Hi, I am so sorry to hear your stories. We are going through something similar. I suffered froma missed miscarriage in Feb (I was 6 weeks when the baby died, but only found out at the 12 week scan). I fell pregnant again in June and asked the doctor for an early scan. After alot of persuading, they booked me in, but at the secind scan they said the baby wasn't developping as well as they had hoped. I have had a very long cycle since the d and c so hoped it was down to them getting my dates wrong as I was also told that they always go on a 28 day cycle. We went for the scan on Friday to be told it had only grown 1mm in two weeks and that there was some clotting around the sac. We have been told to wait for nature to take it's course which is really hard. I was wondering if anyone knew how long this should take? I don't know how long I can take it, or whether to have another d and c done.

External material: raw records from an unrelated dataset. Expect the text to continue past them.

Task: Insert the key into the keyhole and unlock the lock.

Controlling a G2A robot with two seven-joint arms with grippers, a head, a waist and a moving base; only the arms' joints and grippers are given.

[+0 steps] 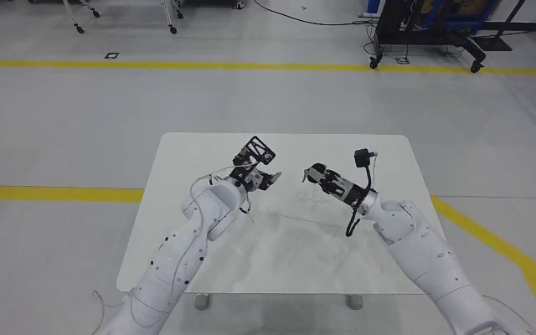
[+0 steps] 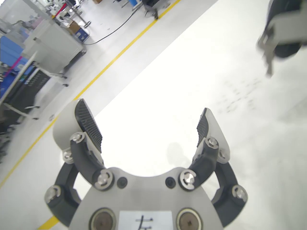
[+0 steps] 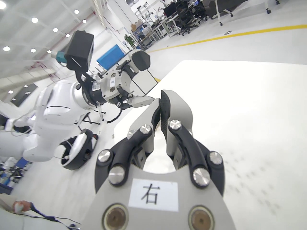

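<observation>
Pinching the key (image 2: 268, 56) tight in the right gripper (image 3: 160, 107), at 3 o'clock from the left gripper (image 2: 144, 107), gaping wide above the white table (image 1: 377, 251).

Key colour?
Silvery grey; the key shows best in the left wrist view.

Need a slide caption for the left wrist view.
Left tool open over the white table; across from it, the right tool grips the key.

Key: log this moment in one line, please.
left gripper jaws open, empty | right gripper jaws shut on key | both above table
</observation>
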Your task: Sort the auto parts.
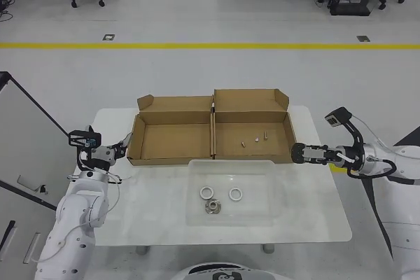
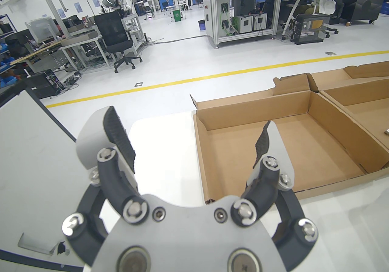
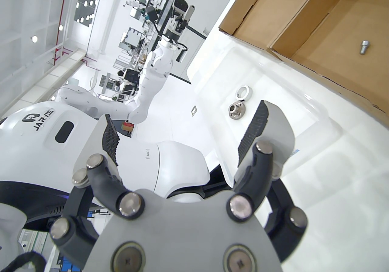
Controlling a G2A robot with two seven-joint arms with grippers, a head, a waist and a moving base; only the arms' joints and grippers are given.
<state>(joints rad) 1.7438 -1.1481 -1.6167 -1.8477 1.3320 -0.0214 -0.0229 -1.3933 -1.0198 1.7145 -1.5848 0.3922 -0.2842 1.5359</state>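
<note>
Two open cardboard boxes stand side by side at the back of the table. The left box [image 1: 171, 140] [image 2: 282, 148] holds nothing. Two small bolts [image 1: 245, 144] [image 1: 264, 135] lie in the right box [image 1: 266, 150]; one bolt [image 3: 363, 46] shows in the right wrist view. In front, a clear tray [image 1: 259, 210] [image 3: 273, 72] holds two white rings [image 1: 206, 192] [image 1: 236, 194] and a metal flange [image 1: 212, 206] [image 3: 236, 110]. My left gripper [image 1: 121, 149] [image 2: 191, 130] hangs open just off the left box's outer wall. My right gripper [image 1: 296, 152] [image 3: 185, 121] is open beside the right box's outer corner.
The white table [image 1: 308, 231] has bare surface along its front and right of the tray. A grey panel [image 1: 21, 133] stands off the table's left side. The tray's rim rises between the right gripper and the parts.
</note>
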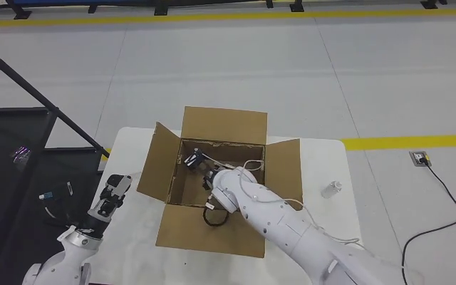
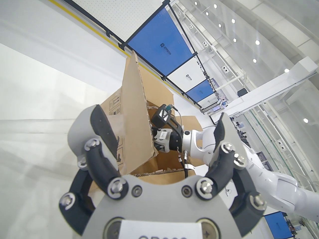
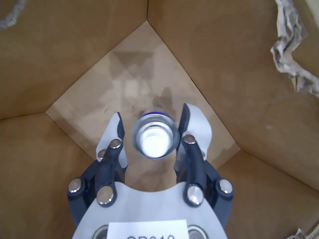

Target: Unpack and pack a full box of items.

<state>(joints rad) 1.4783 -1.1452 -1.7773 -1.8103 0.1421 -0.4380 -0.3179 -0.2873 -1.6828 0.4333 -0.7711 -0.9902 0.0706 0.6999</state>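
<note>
An open cardboard box (image 1: 224,125) stands in the middle of the white table (image 1: 324,164). My right arm (image 1: 242,196) goes down into it. Inside, a clear bottle with a white cap (image 3: 154,139) stands upright on the box floor (image 3: 99,95). My right gripper (image 3: 152,111) is open around the bottle, one finger on each side, with a small gap at one finger. My left gripper (image 1: 115,187) hovers over the table just outside the box's left flap (image 2: 135,115), open and holding nothing (image 2: 159,114).
A second small clear bottle (image 1: 331,189) lies on the table right of the box. Crumpled packing paper (image 3: 289,50) hangs along one inner wall. Dark equipment (image 1: 35,178) stands left of the table.
</note>
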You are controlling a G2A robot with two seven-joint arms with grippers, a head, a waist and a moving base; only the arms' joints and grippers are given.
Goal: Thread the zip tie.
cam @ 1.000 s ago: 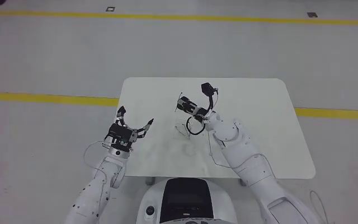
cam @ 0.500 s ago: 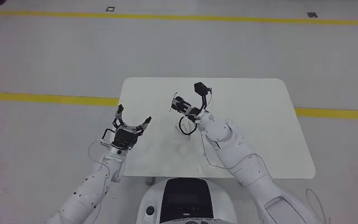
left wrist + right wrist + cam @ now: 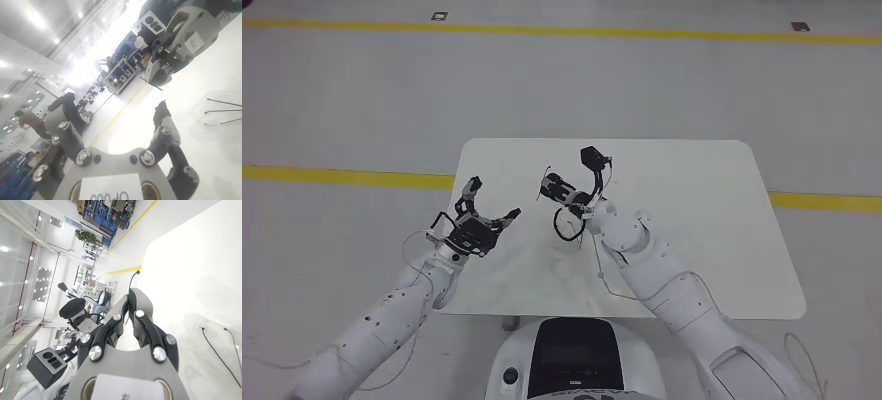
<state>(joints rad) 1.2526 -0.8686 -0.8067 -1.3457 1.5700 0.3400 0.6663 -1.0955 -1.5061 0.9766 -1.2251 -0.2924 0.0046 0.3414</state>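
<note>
Right gripper (image 3: 128,299) is clamped tight on a thin black plastic zip tie (image 3: 137,272), its head poking past the fingertips, above the white worktop (image 3: 692,220) towards its left edge. Left gripper (image 3: 115,100) hangs at that edge, fingers spread wide. Spare black ties (image 3: 203,329) lie flat nearby.

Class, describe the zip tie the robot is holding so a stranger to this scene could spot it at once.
Find the white table, then the right gripper above it. The zip tie is the thin black strip pinched between its shut fingers, square head sticking out past the fingertips. The other ties lie loose on the table; this one alone is gripped.
</note>
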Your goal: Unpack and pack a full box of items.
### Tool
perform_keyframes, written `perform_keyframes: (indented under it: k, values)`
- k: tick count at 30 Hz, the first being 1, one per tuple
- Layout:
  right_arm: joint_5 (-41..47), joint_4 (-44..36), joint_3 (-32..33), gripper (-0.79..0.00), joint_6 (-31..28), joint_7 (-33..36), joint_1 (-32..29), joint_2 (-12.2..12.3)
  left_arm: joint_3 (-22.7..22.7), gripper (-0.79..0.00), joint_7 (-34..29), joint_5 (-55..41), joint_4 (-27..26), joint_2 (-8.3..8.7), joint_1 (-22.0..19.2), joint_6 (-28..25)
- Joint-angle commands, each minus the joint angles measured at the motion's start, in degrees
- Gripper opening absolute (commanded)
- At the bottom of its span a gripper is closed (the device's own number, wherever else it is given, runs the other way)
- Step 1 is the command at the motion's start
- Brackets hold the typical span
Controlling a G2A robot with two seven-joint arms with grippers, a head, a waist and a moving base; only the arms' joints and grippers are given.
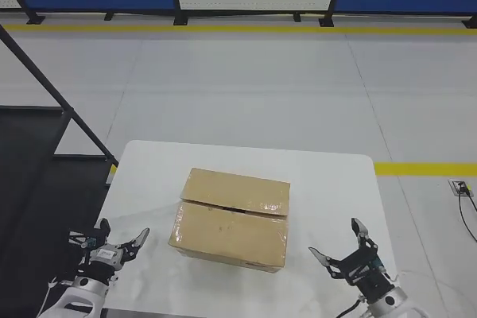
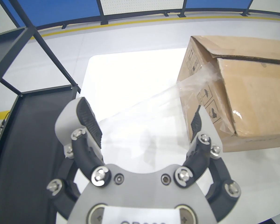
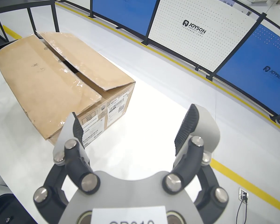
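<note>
A brown cardboard box (image 1: 232, 219) (image 2: 245, 87) (image 3: 58, 78) lies in the middle of the white table (image 1: 151, 171), its top flaps folded down with a dark slit between them. A strip of clear tape (image 2: 154, 103) hangs loose off its side. My left gripper (image 1: 120, 239) (image 2: 142, 117) stands open near the table's front left corner, beside the box and apart from it. My right gripper (image 1: 336, 242) (image 3: 133, 127) stands open near the front right edge, a short way from the box's labelled end.
A black metal rack (image 1: 32, 167) (image 2: 18, 75) stands just off the table's left side. Bare table lies behind and to both sides of the box. Blue and white panels (image 3: 200, 24) fence the floor beyond. A cable and wall socket (image 1: 461, 189) lie on the floor at right.
</note>
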Motion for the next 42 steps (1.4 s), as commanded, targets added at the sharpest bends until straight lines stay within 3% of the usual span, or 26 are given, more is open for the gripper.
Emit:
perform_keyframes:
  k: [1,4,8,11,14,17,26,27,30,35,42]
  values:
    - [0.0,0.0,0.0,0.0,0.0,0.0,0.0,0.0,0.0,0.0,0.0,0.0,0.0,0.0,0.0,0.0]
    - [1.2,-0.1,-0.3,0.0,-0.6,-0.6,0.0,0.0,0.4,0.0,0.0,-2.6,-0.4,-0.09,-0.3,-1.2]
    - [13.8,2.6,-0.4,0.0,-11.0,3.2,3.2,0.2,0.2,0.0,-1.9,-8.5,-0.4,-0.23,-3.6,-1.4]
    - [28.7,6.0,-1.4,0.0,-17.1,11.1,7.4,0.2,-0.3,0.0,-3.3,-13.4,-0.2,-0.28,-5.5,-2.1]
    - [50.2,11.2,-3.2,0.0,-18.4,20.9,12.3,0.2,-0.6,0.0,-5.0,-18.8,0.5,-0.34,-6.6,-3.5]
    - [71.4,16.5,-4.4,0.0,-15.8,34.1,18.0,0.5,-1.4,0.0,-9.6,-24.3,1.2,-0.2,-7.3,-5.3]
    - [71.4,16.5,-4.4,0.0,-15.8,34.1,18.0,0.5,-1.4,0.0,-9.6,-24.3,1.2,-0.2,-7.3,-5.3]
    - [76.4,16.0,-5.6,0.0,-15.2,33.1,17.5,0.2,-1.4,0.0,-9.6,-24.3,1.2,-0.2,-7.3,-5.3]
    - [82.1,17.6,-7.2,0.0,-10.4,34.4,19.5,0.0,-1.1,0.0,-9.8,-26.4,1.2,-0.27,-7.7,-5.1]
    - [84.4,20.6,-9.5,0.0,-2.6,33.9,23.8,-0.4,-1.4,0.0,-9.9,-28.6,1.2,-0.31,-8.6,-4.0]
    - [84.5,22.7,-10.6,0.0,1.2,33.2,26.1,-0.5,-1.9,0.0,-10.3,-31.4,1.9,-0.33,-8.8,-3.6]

Like a lot of people on here, I was told they wouldn't do any tests until the third one which is very painful and petrifying. I am so worried we will never have a healthy pregnancy. Any advice?? xx

Hi hun!

I know how you will be feeling. One in the fact that you are losing another baby but also in the fact it is so fustrating knowing that they won't do anything until it has happened again!

We get our blood results next Monday and I am dreading it,but even when we went for the initial talk we were told to keep trying as it could still be down to bad luck!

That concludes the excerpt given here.